TASK BRIEF
When you reach the line containing "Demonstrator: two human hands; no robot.", include it and stop; until then, return each line of the material exactly, starting with the first.
[DATASET SECTION Boundary: Start]
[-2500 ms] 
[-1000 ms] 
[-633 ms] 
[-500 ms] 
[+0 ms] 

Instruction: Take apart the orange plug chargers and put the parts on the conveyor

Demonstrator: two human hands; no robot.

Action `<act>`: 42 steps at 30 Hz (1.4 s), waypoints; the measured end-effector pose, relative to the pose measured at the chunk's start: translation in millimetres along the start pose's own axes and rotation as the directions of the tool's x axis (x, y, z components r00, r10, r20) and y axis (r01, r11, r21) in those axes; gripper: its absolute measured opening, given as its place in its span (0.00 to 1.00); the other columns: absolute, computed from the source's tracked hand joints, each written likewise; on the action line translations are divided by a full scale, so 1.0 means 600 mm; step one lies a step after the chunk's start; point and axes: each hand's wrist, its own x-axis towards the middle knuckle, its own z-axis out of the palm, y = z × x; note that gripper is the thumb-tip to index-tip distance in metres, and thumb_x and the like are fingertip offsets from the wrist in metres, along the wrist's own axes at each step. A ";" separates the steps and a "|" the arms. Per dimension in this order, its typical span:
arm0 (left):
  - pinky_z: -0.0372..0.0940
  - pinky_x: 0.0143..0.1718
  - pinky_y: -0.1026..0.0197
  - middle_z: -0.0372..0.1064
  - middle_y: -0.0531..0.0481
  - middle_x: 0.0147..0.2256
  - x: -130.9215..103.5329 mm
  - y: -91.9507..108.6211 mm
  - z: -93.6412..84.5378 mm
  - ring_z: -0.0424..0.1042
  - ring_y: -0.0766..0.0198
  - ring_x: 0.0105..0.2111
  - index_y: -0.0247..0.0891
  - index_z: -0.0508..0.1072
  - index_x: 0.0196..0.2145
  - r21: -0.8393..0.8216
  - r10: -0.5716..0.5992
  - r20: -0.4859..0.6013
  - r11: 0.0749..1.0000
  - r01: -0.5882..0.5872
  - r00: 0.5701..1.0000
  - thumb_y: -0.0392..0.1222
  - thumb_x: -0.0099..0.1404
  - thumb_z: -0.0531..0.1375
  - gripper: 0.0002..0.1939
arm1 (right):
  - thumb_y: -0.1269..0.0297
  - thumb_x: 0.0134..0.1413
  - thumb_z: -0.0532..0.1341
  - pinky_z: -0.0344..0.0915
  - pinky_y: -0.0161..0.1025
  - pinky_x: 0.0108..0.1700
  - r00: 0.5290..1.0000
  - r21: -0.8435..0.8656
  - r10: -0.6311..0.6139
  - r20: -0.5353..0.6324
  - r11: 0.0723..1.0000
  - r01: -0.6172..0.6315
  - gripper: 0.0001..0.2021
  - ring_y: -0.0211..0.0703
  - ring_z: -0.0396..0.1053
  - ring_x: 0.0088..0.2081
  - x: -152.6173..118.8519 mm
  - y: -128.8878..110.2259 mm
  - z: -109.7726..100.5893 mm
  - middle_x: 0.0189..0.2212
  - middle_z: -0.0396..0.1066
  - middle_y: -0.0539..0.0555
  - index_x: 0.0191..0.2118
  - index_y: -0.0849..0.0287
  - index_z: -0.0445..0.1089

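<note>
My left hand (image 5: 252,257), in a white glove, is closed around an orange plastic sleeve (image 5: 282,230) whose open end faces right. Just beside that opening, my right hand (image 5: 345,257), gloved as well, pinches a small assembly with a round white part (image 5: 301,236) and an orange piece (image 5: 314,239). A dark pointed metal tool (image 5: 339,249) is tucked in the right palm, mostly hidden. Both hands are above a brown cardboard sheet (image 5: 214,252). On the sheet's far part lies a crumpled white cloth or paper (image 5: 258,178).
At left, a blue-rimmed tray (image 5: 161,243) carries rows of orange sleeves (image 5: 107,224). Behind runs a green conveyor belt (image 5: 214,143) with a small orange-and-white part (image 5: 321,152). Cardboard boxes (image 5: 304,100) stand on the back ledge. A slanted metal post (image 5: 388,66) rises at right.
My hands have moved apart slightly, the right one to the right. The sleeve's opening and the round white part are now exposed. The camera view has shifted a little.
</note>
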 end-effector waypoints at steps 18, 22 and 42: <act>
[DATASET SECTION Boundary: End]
PROBLEM SOLUTION
[-2500 ms] 
[-1000 ms] 
[-633 ms] 
[-500 ms] 
[+0 ms] 

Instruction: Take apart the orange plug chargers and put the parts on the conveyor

Demonstrator: two human hands; no robot.

Besides this answer, nothing more is needed.